Como dizia o outro: será que não vida para lá do Estado, das Eleições e do Parlamento?
Libertário,
o nacionalismo atravessa a vida parlamentar e é hoje um dos lugares comuns da ideologia dominante. Ora, esse lugar comum não existe no vazio mas em torno de práticas, pessoas e instituições concretas. As manifestações concretas do nacionalismo servem para mostrar o quadro geral e como este se expressa na vida real. Por isso a crítica que é feita nunca é nem pessoal nem circunstancial.
Libertário,
gostava de aproveitar a boleia do teu comentário para deixar claro que entendo, e sempre o tenho mantido, que a melhor maneira de combater o austeritarismo e o autiritarismo reciclado que é indissociável dele é a democratização, e que esta, muito mais do que por combates eleitorais, manifestações diante da AR, etc. terá de passar por movimentos colectivos que se organizem na base da participação igualitária dos seus agentes e cujas acções invistam o locais de trabalho, os transportes, a organização dos serviços, e, em suma, o conjunto das esferas comuns da existência quotidiana. Mas, sendo esta a nossa política, não podemos bem devemos ignorar a política dominante, os seus planos de acção, as suas medidas ofensivas e preventivas, pois que tudo isso faz parte das condições e das relações de forças que visamos transformar. Parece-me que, tendo também em conta o que diz o João, o post do Jorge Valadas/Y. Pagès que aqui cito o sublinha muito lucidamente.
msp
Como é evidente falta no meu comentário um «há» :
«Como dizia o outro: será que não há vida para lá do Estado, das Eleições e do Parlamento?»

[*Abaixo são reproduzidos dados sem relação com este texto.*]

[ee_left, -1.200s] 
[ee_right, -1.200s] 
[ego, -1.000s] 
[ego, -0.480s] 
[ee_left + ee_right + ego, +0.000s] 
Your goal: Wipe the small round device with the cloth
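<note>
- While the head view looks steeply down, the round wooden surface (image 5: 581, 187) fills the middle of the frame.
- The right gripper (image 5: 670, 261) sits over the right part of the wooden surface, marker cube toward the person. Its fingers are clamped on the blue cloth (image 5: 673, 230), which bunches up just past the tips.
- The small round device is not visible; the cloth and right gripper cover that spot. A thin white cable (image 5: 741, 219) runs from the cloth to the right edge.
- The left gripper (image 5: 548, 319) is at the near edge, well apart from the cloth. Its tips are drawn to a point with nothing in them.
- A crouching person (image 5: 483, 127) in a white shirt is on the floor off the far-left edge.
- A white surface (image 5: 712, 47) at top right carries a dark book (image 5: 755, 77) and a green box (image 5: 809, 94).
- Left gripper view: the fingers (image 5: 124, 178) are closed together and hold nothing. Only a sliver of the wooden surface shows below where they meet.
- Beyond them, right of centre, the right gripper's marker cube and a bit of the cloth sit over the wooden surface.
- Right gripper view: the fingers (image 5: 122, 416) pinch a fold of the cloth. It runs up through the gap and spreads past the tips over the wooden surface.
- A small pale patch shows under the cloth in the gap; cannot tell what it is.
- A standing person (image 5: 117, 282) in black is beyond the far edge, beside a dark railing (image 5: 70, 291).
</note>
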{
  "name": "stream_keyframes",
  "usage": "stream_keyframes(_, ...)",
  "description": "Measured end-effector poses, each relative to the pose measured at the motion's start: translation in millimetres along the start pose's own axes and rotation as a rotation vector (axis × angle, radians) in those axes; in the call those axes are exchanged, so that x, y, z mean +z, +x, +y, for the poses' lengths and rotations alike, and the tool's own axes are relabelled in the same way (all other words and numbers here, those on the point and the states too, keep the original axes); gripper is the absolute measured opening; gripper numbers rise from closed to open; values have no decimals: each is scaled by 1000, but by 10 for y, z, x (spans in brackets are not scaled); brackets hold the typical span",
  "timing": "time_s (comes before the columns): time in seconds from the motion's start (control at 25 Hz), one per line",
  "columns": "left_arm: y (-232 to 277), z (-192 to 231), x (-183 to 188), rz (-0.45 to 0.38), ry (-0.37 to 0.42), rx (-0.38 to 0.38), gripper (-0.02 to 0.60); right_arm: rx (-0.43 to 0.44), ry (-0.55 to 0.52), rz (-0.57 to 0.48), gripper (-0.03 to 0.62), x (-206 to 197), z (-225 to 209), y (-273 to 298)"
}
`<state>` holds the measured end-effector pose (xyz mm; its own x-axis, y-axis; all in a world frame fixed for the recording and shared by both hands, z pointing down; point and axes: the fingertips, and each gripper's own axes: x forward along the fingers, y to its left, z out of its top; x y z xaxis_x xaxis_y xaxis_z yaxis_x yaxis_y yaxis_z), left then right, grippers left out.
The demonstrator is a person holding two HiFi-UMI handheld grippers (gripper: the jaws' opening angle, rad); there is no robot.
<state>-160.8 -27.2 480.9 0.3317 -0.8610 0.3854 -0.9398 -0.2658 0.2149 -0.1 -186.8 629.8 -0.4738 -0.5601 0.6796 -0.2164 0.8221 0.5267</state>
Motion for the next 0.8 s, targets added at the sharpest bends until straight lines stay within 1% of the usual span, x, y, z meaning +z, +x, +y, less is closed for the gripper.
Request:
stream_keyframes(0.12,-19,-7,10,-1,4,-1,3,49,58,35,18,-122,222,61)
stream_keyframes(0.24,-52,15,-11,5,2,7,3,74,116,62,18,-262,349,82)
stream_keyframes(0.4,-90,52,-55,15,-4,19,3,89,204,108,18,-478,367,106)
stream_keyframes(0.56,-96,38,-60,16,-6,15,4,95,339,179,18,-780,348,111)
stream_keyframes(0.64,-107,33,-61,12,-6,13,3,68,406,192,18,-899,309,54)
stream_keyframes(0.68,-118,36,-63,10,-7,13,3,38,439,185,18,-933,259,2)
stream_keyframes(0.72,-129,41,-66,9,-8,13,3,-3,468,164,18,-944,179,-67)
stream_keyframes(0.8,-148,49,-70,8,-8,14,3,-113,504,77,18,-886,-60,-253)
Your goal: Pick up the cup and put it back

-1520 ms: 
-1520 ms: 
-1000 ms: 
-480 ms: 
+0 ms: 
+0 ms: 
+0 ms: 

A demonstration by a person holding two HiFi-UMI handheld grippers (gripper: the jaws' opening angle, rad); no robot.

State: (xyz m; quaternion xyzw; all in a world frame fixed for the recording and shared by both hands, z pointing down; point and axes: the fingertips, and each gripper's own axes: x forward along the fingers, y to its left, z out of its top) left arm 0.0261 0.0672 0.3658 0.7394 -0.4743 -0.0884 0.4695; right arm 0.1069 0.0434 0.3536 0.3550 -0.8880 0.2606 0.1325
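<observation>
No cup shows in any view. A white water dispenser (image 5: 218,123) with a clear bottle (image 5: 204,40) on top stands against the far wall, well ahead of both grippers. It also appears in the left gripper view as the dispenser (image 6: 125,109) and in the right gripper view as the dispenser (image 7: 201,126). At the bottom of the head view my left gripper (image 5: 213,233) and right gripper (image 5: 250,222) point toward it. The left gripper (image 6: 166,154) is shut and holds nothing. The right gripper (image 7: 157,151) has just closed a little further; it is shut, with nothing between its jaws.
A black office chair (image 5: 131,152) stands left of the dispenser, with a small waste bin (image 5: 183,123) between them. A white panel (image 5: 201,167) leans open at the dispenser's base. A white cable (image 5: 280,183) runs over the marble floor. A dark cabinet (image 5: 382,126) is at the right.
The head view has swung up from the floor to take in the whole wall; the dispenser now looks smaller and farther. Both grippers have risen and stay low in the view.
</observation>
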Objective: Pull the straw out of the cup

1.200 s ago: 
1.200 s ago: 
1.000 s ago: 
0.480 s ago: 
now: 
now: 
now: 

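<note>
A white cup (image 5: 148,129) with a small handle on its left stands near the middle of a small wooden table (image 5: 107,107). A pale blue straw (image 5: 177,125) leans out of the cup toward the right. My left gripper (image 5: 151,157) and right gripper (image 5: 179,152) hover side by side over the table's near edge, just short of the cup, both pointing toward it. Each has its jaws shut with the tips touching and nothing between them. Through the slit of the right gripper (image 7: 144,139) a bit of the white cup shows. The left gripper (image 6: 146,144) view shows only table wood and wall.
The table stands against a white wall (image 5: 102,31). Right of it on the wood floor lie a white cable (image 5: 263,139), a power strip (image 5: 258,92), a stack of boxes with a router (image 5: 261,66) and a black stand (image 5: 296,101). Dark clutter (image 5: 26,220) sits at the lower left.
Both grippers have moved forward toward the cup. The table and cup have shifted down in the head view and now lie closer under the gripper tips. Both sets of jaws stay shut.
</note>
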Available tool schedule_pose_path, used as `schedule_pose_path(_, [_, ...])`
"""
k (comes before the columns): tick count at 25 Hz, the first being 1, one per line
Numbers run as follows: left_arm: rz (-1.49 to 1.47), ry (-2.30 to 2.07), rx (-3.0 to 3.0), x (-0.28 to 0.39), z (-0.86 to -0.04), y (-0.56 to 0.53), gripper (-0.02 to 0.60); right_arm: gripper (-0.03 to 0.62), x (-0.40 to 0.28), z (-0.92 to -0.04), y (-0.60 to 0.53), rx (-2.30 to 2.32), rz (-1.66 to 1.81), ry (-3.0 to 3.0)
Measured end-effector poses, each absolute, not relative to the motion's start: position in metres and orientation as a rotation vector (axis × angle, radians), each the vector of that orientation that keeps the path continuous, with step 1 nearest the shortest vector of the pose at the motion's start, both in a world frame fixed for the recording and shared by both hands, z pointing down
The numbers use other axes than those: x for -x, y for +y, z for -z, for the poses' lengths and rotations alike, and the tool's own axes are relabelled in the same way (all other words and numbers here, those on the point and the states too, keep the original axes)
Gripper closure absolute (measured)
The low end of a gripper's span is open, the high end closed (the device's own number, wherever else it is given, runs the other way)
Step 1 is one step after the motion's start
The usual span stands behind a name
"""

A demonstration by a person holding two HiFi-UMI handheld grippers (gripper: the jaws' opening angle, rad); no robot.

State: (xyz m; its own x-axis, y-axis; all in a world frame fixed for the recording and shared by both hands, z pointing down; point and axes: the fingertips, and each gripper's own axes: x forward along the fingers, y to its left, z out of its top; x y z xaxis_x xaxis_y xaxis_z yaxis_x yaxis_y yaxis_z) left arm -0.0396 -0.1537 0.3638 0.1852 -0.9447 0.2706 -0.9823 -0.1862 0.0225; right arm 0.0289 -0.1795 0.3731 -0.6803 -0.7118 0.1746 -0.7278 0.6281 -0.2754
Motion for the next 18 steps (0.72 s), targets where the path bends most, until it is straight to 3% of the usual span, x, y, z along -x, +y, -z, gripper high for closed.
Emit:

Mas dado o facto de que a política institucional é um tema omnipresente no Vias de Facto, antes e depois das eleições (frustradas), no meu comentário também falta:
ah! ah! ah!
Afinal parece que são os «extra-parlamentares» os únicos, além do Prof. Marcelo e daquele baixinho do PSD, que ainda se preocupam como os discursos dos partidos e com os arranjos políticos da Situação.
Libertário,
não compreendo como se pode considerar que é capitular perante o eleitoralismo ou legitimar a ordem estabelecida levar a sério a ameaça que representa a tradução eleitoral do crescimento da extrema-direita social-nacionalista, incluindo a mais ou menos declaradamente "nacional-socialista", por boa parte da Europa, bem como o autoritarismo da "resposta" dos tecnocratas (ver o post Jorge Valdas/Yves Pagès já referido).
Terás de me explicar muito bem, dadas as minhas visíveis limitações, porque é que estes factos são insignificantes e quais são, em teu entender, as prioridades que devemos pôr na ordem do dia.